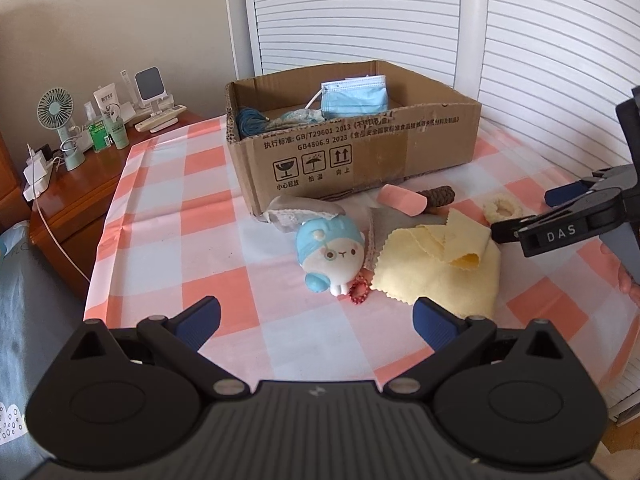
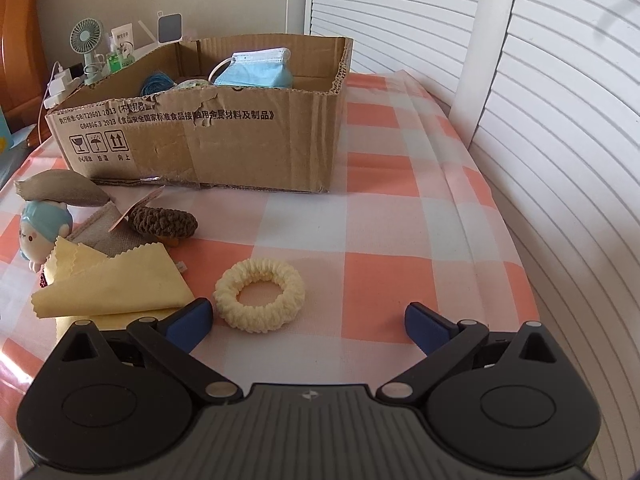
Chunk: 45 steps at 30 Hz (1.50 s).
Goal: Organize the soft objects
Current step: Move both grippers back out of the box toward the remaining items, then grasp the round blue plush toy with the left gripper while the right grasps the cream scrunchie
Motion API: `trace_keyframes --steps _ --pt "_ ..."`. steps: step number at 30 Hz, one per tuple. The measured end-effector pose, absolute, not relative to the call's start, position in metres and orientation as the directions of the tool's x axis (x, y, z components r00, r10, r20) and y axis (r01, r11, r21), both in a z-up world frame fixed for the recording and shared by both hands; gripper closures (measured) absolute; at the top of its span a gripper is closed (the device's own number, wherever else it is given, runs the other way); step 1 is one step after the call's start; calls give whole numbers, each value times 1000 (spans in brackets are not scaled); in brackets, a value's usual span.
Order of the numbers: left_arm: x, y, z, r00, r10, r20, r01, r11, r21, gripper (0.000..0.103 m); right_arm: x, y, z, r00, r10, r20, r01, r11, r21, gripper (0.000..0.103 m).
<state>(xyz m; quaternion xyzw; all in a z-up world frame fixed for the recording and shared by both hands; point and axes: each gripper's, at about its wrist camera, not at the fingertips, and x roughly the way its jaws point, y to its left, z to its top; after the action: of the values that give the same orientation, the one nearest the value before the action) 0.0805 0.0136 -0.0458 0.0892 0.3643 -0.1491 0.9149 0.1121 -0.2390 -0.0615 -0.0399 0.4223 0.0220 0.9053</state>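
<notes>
Left gripper (image 1: 316, 320) held level with jaws spread wide, holding nothing. Right gripper (image 2: 308, 320) likewise wide apart and empty.

Your desk cloth (image 2: 384, 216) was checked salmon-pink and white. The box (image 1: 400, 152) was brown cardboard with black print. Inside it, a pale blue mask (image 1: 356, 98) and teal cord (image 1: 250, 120). The plush (image 1: 332, 254) was cream with a light blue cap. The cloth (image 2: 116, 280) was pale yellow; the scrunchie (image 2: 260, 294), cream.

Cardboard box (image 1: 360, 152) reads "GB4806.9 2023"; right claw (image 1: 520, 220) reads "DAS".
</notes>
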Motion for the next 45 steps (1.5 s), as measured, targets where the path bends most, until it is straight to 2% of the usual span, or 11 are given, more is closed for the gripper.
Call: trace_keyframes --steps 8,10,13,17,21,40,43,45 --pt "108 14 -52 693 -240 -680 318 948 -10 7 109 -240 -62 656 14 -755 -78 996 -49 0" --pt "114 13 -54 691 -251 -678 316 948 -30 19 109 -241 -62 660 16 -751 -81 995 -50 0" --pt "123 13 -58 685 -267 -678 308 949 -64 29 108 -241 -63 664 20 -748 -86 995 -50 0" --pt "132 13 -61 680 -295 -672 298 948 -115 36 108 -242 -63 668 25 -744 -92 994 -50 0" --pt "137 14 -65 656 -340 -674 307 936 -174 59 106 -242 -63 675 28 -737 -97 994 -51 0" --pt "97 51 -60 654 -272 -706 249 959 -138 58 111 -219 -64 695 61 -716 -157 985 -68 0" --pt "96 48 -61 660 -270 -701 257 958 -128 58 107 -217 -64 697 75 -713 -170 983 -63 8" --pt "97 47 -62 661 -275 -698 262 956 -128 58 104 -216 -61 699 82 -710 -178 982 -62 18"
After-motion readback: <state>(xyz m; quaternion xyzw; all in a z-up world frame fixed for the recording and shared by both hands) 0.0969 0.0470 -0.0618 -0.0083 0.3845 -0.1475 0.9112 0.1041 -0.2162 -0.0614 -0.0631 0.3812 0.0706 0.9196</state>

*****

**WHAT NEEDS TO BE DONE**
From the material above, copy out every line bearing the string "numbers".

**SOLUTION FOR THIS TASK**
Motion API: `trace_keyframes --steps _ --pt "_ ..."`. steps: step number at 30 Hz, one per tuple. The measured end-effector pose, absolute, not relative to the call's start, position in metres and orientation as the directions of the tool's x axis (x, y, z components r00, r10, r20) and y axis (r01, r11, r21), both in a z-up world frame fixed for the recording and shared by both hands; gripper closures (measured) absolute; at the top of its span a gripper is closed (the device's own number, wherever else it is given, runs the other way); step 1 is one step after the call's start; calls give whole numbers, each value times 1000 (spans in brackets are not scaled); in brackets, a value's usual span.
Order of the numbers: left_arm: x, y, z, r00, r10, r20, r01, r11, r21, gripper (0.000..0.103 m); right_arm: x, y, z, r00, r10, r20, r01, r11, r21, gripper (0.000..0.103 m).

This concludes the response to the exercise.